His supposed strategy must be a success, since it landed him second place in the senatorial race, and it was his first try at becoming a senator.

Villanueva, with his 18.6 million votes, was second only to candidate Franklin Drilon.

Combing the country, nonetheless, did not prove to be a formula for victory for several other aspirants for the Senate.

Osmeña said the fraud syndicate was the same group which approaches candidates in the past that is associated with former Comelec Commissioner Virgilio Garcillano of the notorious “Hello Garci” scandal.

The senator also expressed belief that the syndicate operates within the poll body, saying that “no one can do this except Comelec.”

He also surmised that Smartmatic was also an integral part of the ruse as only poll officials and the provider of the vote counting machines (VCM) have access to the automated system.

“I was always in the survey, and then all of a sudden, some senators added or were able to add two million to four million votes to their totals,” Osmeña wondered.

However, he said then he would not file a protest since the scheme was well known among candidates.

He added the automated cheating operations were more difficult to pursue, unlike in the conventional fraud operations, which were concentrated per area.

The allegations of Osmeña curiously tied in with the same suspicions raised in the Plan B allegations of then vice-presidential bet Sen. Bongbong Marcos. This was supposedly behind the Leni Robredo surge that is now the subject of a tedious protest process.

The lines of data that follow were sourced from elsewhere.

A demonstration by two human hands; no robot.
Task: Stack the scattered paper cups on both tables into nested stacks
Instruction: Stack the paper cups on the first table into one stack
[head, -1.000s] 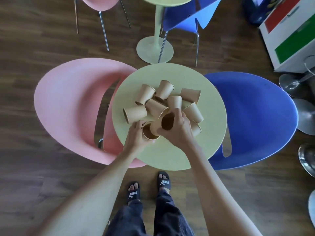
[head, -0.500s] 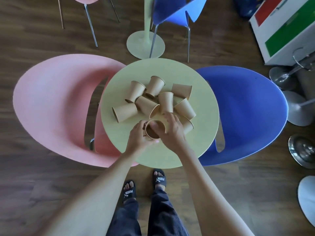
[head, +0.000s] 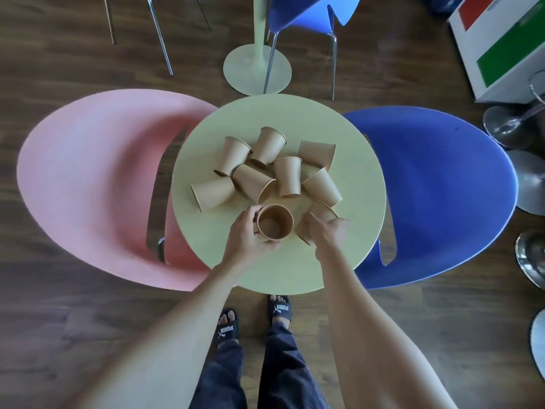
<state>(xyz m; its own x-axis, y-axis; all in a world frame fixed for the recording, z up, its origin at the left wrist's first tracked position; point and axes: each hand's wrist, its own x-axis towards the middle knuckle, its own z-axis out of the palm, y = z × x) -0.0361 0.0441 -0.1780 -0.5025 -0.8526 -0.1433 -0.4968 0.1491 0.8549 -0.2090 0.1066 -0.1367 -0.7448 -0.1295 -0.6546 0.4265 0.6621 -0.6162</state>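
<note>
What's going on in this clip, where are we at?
A person stands at a round yellow-green table gathering brown paper cups. The left hand holds an upright cup, open end up, near the table's front. The right hand reaches onto a cup lying on its side. Seven more cups lie tipped over in a loose cluster behind, not yet stacked.

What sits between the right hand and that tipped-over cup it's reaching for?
Nothing visible. The right hand is already at the lying cup near the table's front right, fingers around it. The upright stack in the left hand stands right beside it, with no cup between them.
</note>
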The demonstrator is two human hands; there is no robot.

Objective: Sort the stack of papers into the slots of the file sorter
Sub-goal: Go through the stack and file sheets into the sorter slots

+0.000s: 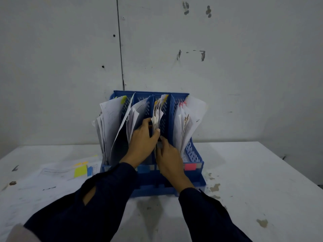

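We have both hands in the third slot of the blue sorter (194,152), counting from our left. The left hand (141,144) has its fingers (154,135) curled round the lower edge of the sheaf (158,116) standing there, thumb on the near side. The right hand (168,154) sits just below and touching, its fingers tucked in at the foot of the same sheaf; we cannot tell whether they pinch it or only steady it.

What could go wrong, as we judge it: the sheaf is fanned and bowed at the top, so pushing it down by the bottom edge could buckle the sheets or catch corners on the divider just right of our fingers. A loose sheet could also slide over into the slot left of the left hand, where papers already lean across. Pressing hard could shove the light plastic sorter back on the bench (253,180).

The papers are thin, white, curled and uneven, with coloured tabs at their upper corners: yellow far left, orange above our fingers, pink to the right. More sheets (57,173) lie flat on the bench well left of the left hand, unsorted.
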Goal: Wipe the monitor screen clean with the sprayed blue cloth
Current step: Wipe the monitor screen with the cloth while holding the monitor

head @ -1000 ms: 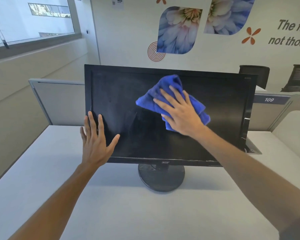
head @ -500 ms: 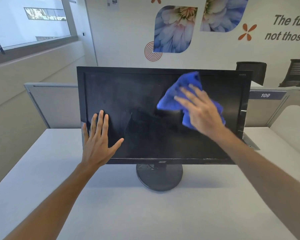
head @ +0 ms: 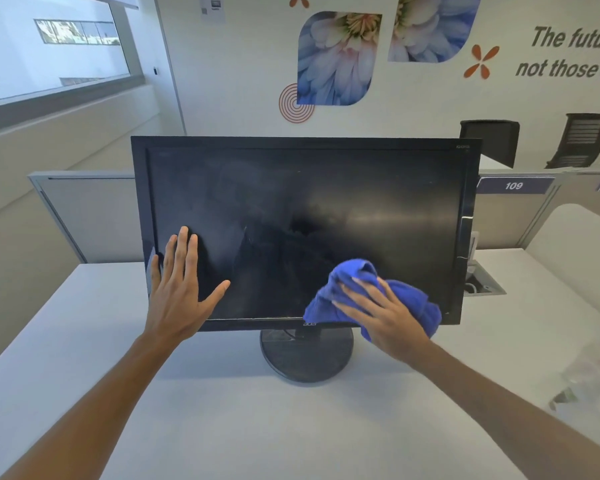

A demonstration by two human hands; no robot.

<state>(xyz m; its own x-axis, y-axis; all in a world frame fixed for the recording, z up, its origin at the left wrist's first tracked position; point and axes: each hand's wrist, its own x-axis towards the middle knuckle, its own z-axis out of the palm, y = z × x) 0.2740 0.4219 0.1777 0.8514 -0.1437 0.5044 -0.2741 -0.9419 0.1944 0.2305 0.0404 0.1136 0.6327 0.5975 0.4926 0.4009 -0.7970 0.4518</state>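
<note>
A black monitor (head: 302, 209) stands on a round base (head: 307, 355) on a white desk, its dark screen showing faint smears. My right hand (head: 383, 313) presses a crumpled blue cloth (head: 413, 303) flat against the screen's lower right part, fingers spread and straight over the cloth. My left hand (head: 179, 289) lies flat against the lower left corner of the screen, fingers straight and thumb spread, bracing the monitor.
The white desk (head: 222, 410) spreads in front of the monitor. A cable hatch (head: 484, 284) sits in the desk right of the screen. Grey partitions (head: 84, 216) stand behind, and black office chairs (head: 584, 140) at the far right. A blurred clear object (head: 582, 382) is at the right edge.
My right hand has swept the blue cloth from the screen's upper middle to the upper right, then down to the lower right. My left hand has stayed at the lower left corner.
</note>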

Plan B was the supposed option after the manipulators realized the landslide victory of Mr. Duterte was hard to overturn, although several discrepancies in the count pointed to a similar fraud operation dealt on the Davao City mayor.

The allegations remained unacted on, and calls for the government to withhold payment to VCM operator Smartmatic for violating election laws became the clamor.

A probe initiated by Comelec is not expected to produce results since the allegations also involve the poll body.

Osmeña’s vote-for-sale allegation, however, merely proved the bankrupt poll system in the country wherein money — not votes — mostly decides who serves in government.